R⁶And R⁷One is hydrogen and the other is-CR '═ NOR ", where R' is alkyl and R" is hydrogen, alkyl, alkenyl, alkynyl or phenyl.

2. The compound of claim 1 which is 5-acetyl-1- (3- (3-pyridyl) phenyl) benzimidazole O-ethyloxime (compound 33a), 5-acetyl-1- (3- (3-pyridyl) phenyl) benzimidazole oxime (compound 33j), 5-acetyl-1- (3- (1-imidazolyl) phenyl) benzimidazole O-methyloxime (compound 38a), 5-acetyl-1- (3- (1-imidazolyl) phenyl) benzimidazole O-ethyloxime (compound 38b), or 5-acetyl-1- (3- (2-thiazolyl) phenyl) benzimidazole O-methyloxime (compound 53), or a pharmaceutically acceptable salt or oxide thereof.
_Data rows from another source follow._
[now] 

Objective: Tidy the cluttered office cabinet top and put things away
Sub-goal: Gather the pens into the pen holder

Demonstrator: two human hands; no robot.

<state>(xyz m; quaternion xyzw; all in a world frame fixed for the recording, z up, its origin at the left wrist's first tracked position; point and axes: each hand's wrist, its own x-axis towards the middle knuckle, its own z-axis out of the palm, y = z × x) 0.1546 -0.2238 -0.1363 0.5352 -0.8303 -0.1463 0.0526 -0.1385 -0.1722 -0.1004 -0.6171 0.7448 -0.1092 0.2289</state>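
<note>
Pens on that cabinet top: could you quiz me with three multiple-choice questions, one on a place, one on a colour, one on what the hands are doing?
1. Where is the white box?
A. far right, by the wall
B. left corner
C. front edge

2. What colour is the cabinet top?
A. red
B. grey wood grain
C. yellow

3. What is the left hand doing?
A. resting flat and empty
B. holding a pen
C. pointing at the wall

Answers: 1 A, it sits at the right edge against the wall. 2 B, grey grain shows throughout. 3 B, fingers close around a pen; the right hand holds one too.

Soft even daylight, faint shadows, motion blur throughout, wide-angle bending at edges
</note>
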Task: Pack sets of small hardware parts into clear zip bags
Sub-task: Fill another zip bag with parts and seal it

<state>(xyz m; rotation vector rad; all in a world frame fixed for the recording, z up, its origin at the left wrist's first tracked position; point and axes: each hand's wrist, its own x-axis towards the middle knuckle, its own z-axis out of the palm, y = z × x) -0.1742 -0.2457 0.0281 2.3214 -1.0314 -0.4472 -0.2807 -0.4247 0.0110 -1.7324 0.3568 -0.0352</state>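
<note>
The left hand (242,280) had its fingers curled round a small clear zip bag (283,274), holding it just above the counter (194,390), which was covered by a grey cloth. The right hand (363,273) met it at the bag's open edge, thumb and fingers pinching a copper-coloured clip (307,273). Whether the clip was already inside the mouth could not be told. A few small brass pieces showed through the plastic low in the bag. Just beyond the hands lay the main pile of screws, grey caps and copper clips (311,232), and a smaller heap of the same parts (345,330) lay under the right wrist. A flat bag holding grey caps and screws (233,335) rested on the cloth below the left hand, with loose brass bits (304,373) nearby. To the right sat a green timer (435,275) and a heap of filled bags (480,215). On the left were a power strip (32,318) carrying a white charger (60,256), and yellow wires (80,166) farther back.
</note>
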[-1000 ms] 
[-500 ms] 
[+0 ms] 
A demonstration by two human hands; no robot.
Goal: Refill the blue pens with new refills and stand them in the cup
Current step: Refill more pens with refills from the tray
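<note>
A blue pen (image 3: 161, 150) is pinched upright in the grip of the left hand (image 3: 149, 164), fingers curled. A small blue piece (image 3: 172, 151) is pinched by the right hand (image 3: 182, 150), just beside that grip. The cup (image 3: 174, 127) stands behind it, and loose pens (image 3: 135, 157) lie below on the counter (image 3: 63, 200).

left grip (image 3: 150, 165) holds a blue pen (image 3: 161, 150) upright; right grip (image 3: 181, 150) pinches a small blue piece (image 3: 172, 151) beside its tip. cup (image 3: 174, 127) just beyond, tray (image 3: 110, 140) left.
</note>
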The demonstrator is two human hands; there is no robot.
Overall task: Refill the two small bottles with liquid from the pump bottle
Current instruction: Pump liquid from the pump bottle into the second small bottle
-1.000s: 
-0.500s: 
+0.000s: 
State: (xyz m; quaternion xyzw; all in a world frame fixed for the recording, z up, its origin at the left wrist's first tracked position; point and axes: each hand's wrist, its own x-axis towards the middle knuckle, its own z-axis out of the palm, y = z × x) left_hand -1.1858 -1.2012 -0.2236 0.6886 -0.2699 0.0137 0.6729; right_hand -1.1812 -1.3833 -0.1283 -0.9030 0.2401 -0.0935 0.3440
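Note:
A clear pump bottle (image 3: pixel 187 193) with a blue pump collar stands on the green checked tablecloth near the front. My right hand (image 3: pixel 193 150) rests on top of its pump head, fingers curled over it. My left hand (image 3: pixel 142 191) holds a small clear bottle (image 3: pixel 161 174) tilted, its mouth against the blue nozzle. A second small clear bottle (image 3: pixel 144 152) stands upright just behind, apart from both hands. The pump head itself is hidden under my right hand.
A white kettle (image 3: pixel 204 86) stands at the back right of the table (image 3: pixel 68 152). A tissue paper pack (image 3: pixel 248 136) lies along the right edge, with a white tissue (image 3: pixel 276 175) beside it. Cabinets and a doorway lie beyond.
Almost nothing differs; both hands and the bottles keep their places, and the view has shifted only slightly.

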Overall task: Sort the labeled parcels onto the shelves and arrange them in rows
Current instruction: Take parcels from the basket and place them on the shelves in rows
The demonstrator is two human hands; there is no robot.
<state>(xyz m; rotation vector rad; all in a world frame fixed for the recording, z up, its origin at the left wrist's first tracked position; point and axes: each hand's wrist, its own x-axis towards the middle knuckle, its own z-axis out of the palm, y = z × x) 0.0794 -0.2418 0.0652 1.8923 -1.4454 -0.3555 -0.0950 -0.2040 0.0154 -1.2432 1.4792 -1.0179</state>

3. The compound of claim 1 which is 5-acetyl-1- (3- (3-pyridyl) phenyl) benzimidazole O-propynyloxime (compound 33 b); 5-acetyl-1- (3- (3-pyridyl) phenyl) benzimidazole O-allyloxime (compound 33 c); 5-acetyl-1- (3- (3-pyridyl) phenyl) benzimidazole O-isobutyl oxime (compound 33 f); 5-acetyl-1- (3- (3-pyridyl) phenyl) benzimidazole O-methyloxime (compound 33 g); 5-acetyl-1- (3- (5-pyrimidinyl) phenyl) benzimidazole O-ethyloxime (compound 33 d); 5-acetyl-1- (3- (2-pyridyl) phenyl) benzimidazole O-ethyloxime (compound 33 e); 5-acetyl-1- (3- (2-aminopyrimidin-5-yl) phenyl) benzimidazole O-methyloxime (compound 33 h); 5-acetyl-1- (3- (3-pyridyl) phenyl) benzimidazole O-isopropyloxime (compound 33 j); or a pharmaceutically acceptable salt or oxide thereof.

4. A pharmaceutical composition comprising an effective amount of a compound according to any one of claims 1 to 3, or a pharmaceutically acceptable addition salt or oxide thereof, and at least one pharmaceutically acceptable carrier or diluent.

5. Use of a compound according to any one of claims 1-3 for the manufacture of a medicament for the treatment of a disorder or disease of a living animal body including a human being, said disorder or disease being GABA of the central nervous system_AReceptor complex modulated responses.

6. Use of a compound according to any one of claims 1-3 for the manufacture of a medicament for the treatment of a disorder or disease of a living animal body including a human being, said disorder or disease being GABA of the central nervous system_AA receptor complex up-regulated response.

7. The use of a compound according to any one of claims 1-3 for the manufacture of a medicament for the treatment of disorders and diseases selected from anxiety, sleep disorders, memory disorders, epilepsy and other convulsive disorders.